Re: Range processing

From: Henrik Nordstrom <hno@dont-contact.us>
Date: Fri, 5 Apr 2002 17:47:24 +0200

Adrian Chadd wrote:

> If you need the stream to be sequentially read, and the headers
> happen to start at offset 0 (well, the status first, _THEN_ the
> headers) ...

Yes. As I said I got a bit confused as I misread former/latter in your
sentence, thinking that you somehow saw a connection between sequential
reading and header parsing..

> > Then the question arises on how do you signal the returned ranges to the
> > caller? As a linear stream with the ranges concatenated, or structured
> > somehow?
>
> Have an array of sub-requests of a given object.
>
> Eg, pass storeLookup the following:
>
> req protocol: HTTP
> target protocol: HTTP
> request URI: GET foo
> headers: <foo>
> chunk:
> headers: <foo> (including the actual range)
> chunk:
> headers: <foo>
>
> etc, so each requested chunk can have specific attributes.
>
> See, I see it as the client side's responsibility to format the
> data in the HTTP "format". It won't be as fast as the high-end
> commercial caches, but its a decent comprimise.

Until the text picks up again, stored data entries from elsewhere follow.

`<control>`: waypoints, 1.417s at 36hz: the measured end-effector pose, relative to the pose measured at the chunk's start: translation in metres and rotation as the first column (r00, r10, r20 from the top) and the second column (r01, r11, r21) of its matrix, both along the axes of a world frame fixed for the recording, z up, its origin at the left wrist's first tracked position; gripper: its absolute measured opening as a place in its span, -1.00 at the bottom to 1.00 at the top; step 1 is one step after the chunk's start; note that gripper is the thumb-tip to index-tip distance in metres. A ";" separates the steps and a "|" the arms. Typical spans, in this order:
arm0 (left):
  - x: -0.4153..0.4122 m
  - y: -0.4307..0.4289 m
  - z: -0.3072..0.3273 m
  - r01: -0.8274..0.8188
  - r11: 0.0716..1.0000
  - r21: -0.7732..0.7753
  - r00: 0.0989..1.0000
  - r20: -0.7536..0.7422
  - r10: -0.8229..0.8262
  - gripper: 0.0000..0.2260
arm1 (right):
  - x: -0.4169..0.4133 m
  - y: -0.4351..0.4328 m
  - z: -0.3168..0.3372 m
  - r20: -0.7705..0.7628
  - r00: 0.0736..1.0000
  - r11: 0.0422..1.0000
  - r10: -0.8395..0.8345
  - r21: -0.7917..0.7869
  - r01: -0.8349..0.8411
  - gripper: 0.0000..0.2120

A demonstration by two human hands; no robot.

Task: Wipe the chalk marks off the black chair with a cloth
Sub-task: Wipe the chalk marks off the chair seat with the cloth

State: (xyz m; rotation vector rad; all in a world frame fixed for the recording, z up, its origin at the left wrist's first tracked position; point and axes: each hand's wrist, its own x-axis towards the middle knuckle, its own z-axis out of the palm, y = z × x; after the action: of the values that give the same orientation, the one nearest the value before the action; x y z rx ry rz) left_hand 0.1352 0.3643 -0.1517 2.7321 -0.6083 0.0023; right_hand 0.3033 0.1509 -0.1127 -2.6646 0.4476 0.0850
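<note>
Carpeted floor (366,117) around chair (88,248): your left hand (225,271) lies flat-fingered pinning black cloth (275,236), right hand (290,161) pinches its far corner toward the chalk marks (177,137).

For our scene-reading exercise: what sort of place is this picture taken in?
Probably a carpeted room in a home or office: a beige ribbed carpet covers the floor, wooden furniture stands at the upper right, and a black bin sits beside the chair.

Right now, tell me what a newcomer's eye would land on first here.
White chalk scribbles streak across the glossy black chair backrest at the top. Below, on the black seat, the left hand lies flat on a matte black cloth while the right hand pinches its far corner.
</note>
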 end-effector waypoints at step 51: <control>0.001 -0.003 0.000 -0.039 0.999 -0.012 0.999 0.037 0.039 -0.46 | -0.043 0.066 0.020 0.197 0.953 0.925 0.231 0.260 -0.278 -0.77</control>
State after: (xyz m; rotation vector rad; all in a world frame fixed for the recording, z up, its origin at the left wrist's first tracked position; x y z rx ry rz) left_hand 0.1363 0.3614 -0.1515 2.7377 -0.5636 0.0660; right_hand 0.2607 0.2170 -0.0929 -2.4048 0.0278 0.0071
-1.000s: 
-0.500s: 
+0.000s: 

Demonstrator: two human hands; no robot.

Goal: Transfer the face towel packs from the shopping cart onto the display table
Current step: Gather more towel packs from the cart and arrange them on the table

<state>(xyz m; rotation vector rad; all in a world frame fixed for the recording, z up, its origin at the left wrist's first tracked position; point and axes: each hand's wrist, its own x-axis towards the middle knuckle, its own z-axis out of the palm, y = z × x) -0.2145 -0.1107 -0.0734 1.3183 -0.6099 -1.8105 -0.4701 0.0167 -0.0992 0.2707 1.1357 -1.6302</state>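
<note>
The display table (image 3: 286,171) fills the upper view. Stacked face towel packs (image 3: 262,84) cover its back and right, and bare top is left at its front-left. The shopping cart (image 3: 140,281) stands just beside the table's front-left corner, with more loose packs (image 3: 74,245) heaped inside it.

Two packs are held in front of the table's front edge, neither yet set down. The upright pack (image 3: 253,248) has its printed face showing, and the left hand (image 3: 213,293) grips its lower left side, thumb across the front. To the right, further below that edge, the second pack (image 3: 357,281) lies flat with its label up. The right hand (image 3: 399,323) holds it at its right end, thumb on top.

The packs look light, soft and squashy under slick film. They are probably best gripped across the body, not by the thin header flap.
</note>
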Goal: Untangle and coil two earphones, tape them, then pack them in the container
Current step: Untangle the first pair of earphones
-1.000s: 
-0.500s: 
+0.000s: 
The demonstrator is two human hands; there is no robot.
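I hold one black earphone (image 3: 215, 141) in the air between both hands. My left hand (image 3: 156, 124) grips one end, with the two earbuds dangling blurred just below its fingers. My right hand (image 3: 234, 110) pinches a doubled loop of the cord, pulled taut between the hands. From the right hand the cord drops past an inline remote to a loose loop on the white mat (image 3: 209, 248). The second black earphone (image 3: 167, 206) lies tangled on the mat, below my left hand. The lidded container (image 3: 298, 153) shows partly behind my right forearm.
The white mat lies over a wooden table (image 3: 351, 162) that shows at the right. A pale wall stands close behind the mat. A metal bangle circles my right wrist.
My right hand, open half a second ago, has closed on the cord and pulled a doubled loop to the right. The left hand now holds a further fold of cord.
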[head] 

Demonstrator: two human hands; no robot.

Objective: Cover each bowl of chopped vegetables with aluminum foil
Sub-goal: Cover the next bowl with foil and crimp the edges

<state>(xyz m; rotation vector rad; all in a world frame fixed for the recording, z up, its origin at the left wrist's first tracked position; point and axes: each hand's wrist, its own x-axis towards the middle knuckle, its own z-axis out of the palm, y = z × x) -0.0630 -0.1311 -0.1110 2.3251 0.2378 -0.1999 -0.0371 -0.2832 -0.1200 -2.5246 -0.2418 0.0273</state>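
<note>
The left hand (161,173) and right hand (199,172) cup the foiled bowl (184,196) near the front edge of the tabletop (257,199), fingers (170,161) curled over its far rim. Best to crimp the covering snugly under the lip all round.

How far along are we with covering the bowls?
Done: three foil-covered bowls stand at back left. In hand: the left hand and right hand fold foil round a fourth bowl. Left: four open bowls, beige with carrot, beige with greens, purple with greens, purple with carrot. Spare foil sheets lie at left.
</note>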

I am talking about the other direction. How the store signals back to the
caller what range is currently being read, and how to deal with ranges not
known by the store.

> > And how to deal with partial objects where only part of the requested
> > range or ranges can be satisfied?
>
> How is it normally handled?

Not, I guess.

In HTTP basically see only two options here

a) The simple path: If what you have cannot fully satisfy the request, then
ingore what you already have and forward the full request. Then if the new
reply is compatible with what you have (same strong ETag) then optionally
attempt to merge the two to form a larger subset of the object.

b) The advanced path: First try to fetch the missing pieces. If the new reply
is compatible with what you have then make a combined reply to the client,
else discard both and forward the full request.

There is a couple of other theoretical approaches in HTTP, but I think only
these two are practically manageable.

a) is obviously a lot simpler to deal with

b) is more conservative in bandwidth usage, but there is two problems here.
Unless one wants to return the ranges in a different order than requested
then the "new" fetch needs to be both throttled to the client speed without
actually talking to the client, and buffered so the data can be sent to the
client when we get there in the range processing.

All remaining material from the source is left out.